* To do
Return every line of the records, exact and in full, until you have returned the line with "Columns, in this", and include none of the pictures.

* Data for this task
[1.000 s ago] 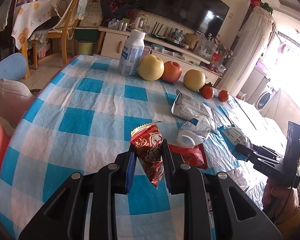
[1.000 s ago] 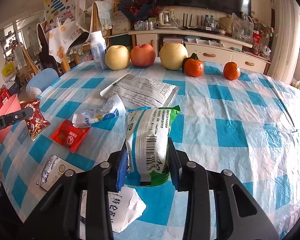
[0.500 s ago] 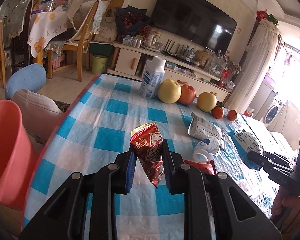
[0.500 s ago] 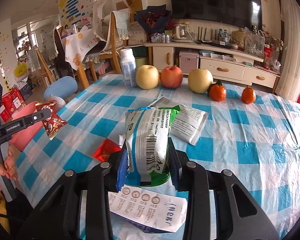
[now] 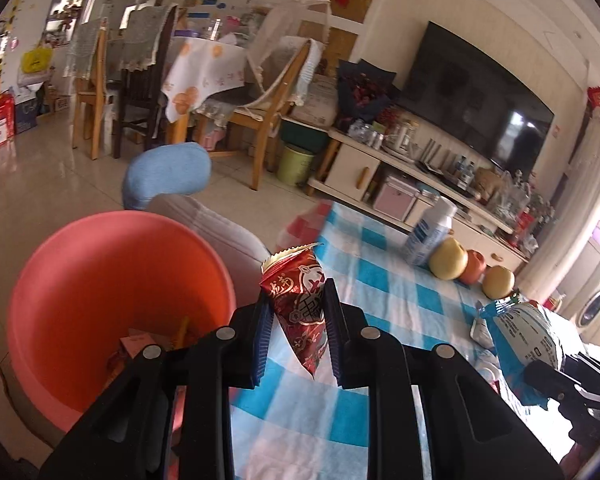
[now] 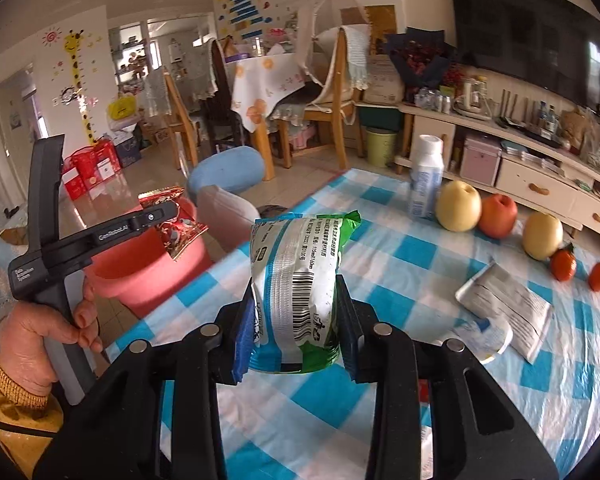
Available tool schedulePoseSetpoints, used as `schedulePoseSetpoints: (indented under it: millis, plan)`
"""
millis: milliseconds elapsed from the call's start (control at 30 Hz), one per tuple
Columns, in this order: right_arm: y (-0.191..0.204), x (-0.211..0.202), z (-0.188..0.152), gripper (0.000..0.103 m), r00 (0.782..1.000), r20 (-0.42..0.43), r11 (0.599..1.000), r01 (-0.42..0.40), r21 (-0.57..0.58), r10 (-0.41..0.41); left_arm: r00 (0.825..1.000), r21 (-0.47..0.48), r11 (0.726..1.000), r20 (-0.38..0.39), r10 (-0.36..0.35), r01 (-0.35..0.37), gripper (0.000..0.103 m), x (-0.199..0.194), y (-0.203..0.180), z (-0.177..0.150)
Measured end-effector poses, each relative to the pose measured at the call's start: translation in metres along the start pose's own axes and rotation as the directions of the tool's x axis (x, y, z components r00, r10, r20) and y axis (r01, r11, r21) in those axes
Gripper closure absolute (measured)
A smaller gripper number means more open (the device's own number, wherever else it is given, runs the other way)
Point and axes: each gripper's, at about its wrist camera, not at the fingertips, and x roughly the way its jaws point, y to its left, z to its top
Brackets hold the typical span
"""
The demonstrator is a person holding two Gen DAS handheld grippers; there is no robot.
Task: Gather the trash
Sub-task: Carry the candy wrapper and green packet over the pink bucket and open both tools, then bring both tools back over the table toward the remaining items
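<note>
Trash in bucket (image 5: 60,300) (mostly hidden)

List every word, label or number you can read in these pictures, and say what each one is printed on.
"GenRobot.AI": on the finger of the left gripper, right wrist view.
Small white two-line label on that gripper's body: too blurred to read.
Green and white snack bag in the right gripper: barcode and small print, too small to read.
Red wrapper: gold characters, not legible.
White bottle and paper packet: print too blurred.
</note>
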Motion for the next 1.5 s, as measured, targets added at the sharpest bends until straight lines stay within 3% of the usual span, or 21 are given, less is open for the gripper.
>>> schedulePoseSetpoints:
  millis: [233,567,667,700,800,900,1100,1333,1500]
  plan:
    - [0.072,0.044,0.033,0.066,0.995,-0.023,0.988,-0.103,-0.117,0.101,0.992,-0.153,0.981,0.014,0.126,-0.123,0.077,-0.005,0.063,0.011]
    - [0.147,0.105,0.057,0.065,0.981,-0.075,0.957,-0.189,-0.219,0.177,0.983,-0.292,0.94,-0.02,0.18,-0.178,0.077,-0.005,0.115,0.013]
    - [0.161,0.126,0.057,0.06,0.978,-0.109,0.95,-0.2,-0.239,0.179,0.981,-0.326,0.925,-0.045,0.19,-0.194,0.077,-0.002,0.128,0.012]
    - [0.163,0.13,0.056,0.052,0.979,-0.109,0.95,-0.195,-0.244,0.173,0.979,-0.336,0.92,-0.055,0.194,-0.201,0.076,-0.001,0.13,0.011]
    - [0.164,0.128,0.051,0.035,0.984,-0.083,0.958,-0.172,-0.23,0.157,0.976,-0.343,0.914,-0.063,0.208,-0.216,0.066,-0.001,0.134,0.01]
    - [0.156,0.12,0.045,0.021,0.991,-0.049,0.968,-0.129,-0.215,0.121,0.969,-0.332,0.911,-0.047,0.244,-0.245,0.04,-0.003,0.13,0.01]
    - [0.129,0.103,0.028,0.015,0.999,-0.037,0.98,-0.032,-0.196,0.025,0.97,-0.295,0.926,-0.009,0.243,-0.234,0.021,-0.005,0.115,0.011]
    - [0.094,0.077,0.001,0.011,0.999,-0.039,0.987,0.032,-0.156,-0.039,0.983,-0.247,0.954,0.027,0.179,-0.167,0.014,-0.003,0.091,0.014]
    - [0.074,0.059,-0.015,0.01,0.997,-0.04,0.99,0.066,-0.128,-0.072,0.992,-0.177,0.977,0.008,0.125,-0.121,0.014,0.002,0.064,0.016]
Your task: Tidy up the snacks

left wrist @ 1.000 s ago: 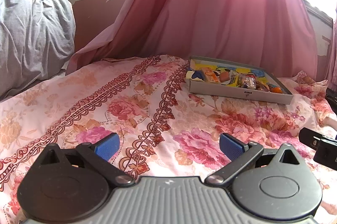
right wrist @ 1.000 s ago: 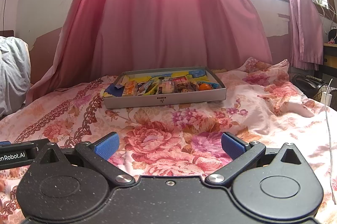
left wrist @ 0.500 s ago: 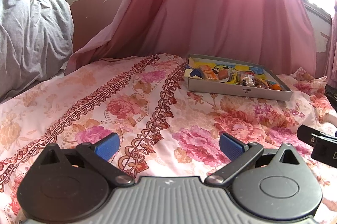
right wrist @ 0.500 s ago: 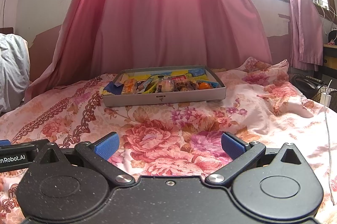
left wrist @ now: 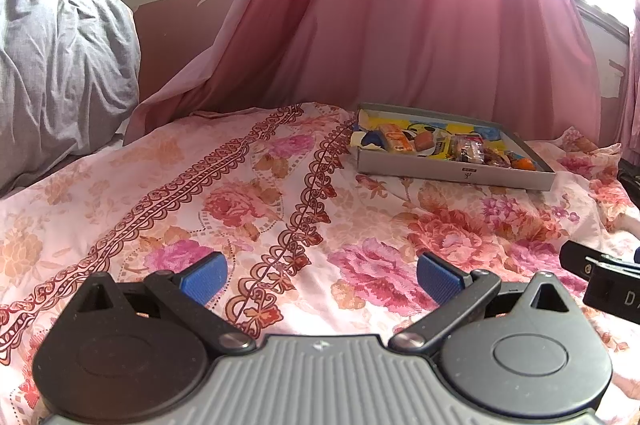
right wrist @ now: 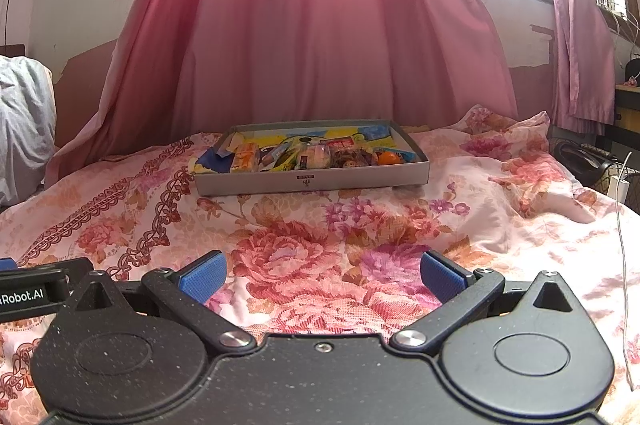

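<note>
A shallow grey cardboard tray lies on the flowered bedspread, far ahead of both grippers, and shows in the left wrist view at the upper right as the tray. Several wrapped snacks fill it: an orange pack, a blue wrapper, a yellow one, a small orange ball. My left gripper stands open above the sheet with nothing between its blue pads. My right gripper is open too and holds nothing. Part of the right gripper's body shows at the right edge of the left view.
A pink curtain hangs behind the tray, with a bright window above. A grey pillow sits at the left. A dark object and a white cable lie off the bed's right side. The bedspread stretches between grippers and tray.
Both views have crept slightly nearer to the tray, which sits a little lower and larger in frame. Both grippers remain open and hold nothing.
</note>
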Motion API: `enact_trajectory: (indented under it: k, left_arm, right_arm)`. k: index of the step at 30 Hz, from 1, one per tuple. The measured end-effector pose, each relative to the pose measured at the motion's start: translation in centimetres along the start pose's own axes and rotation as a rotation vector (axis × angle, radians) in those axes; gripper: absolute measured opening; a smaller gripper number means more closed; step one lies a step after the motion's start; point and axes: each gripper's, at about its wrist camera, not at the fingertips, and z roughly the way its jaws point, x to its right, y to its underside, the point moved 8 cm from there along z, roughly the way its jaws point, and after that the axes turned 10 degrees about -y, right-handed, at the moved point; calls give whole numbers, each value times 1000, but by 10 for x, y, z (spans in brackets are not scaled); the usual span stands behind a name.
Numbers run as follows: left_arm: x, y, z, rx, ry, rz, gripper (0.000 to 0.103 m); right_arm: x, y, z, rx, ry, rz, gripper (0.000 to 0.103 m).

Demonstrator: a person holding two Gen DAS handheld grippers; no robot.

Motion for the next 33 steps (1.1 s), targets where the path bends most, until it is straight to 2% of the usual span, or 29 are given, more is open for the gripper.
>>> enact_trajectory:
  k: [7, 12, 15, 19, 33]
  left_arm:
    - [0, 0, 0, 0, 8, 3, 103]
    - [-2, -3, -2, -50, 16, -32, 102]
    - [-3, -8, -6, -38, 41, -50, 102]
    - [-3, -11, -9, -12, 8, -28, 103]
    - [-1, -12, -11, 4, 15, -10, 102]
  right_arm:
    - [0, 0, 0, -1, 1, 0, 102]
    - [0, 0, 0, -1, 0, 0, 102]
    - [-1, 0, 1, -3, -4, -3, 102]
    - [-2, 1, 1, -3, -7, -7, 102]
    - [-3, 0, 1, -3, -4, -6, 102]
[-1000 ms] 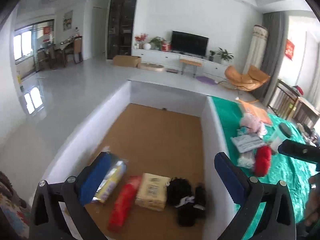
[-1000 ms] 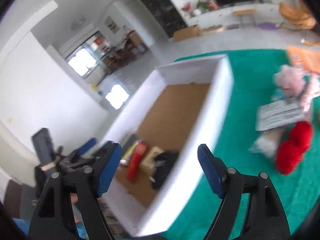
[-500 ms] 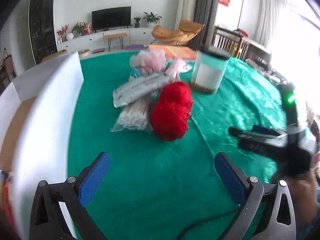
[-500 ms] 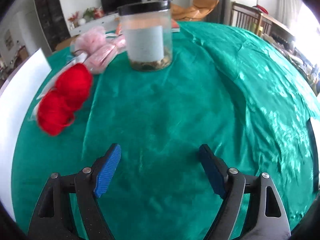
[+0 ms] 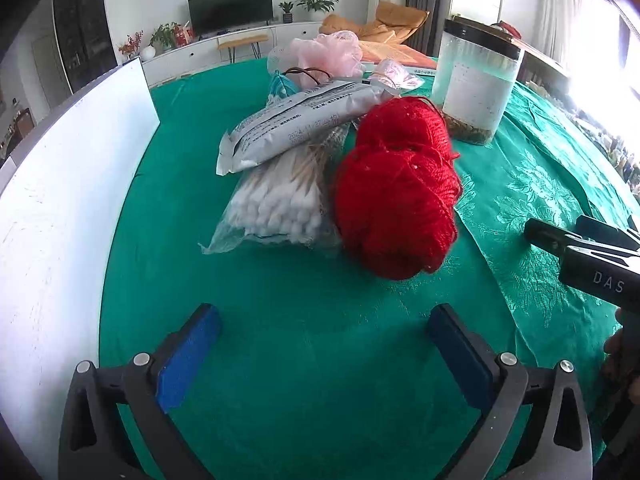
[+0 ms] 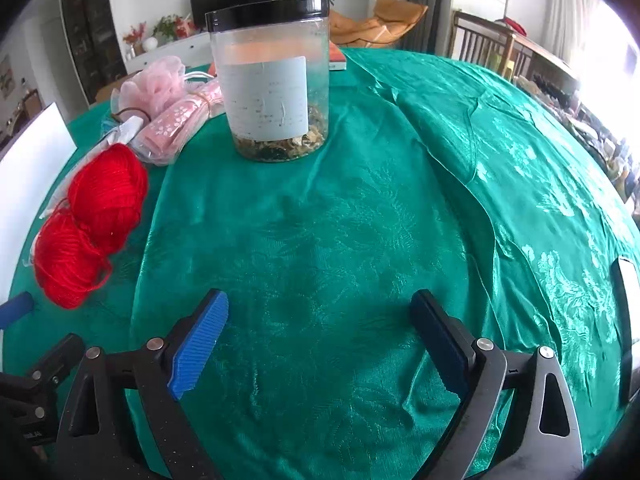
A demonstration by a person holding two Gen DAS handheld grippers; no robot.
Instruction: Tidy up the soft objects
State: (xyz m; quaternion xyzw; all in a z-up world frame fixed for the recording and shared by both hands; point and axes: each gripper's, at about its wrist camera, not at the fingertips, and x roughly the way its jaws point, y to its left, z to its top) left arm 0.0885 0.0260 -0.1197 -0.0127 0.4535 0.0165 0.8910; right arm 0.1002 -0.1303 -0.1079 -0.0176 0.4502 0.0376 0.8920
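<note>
Two red yarn balls (image 5: 396,188) lie on the green tablecloth (image 5: 280,320), also in the right wrist view (image 6: 92,216). Beside them lie a bag of cotton swabs (image 5: 276,200), a grey packet (image 5: 304,120), a pink mesh sponge (image 5: 332,54) and a pink packet (image 6: 180,124). My left gripper (image 5: 324,340) is open and empty, just short of the yarn. My right gripper (image 6: 320,328) is open and empty over bare cloth, facing a clear jar (image 6: 272,80). The right gripper's body (image 5: 592,256) shows at the right of the left wrist view.
A white box wall (image 5: 60,184) runs along the left of the cloth. The black-lidded jar (image 5: 476,80) stands behind the yarn. A flat dark-edged object (image 6: 628,308) lies at the right edge. Chairs and a TV unit stand beyond the table.
Both grippers swung from the white box over to the green cloth. The left one has since closed in on the yarn and swabs. Both stayed open.
</note>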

* Response to this exercise
[1.000 s ago] 
[1.000 s ago] 
[0.500 s ago] 
[0.500 s ago] 
[now] 
[now] 
Available tool schedulePoseSetpoints, used as `schedulePoseSetpoints: (indented under it: millis, plan)`
"""
millis: milliseconds elapsed from the call's start (control at 30 Hz), one per tuple
Columns, in this order: right_arm: y (-0.191..0.204), x (-0.211..0.202), z (-0.188..0.152), gripper (0.000..0.103 m), r00 (0.782..1.000), r20 (-0.42..0.43), r11 (0.599..1.000), r01 (-0.42..0.40), r21 (-0.57..0.58), r10 (-0.41..0.41); left_arm: r00 (0.825..1.000), r21 (-0.47..0.48), r11 (0.726..1.000), r20 (-0.38..0.39), r10 (-0.36..0.35), r01 (-0.35..0.37), gripper (0.000..0.103 m), x (-0.199..0.194), y (-0.203..0.180), z (-0.177..0.150)

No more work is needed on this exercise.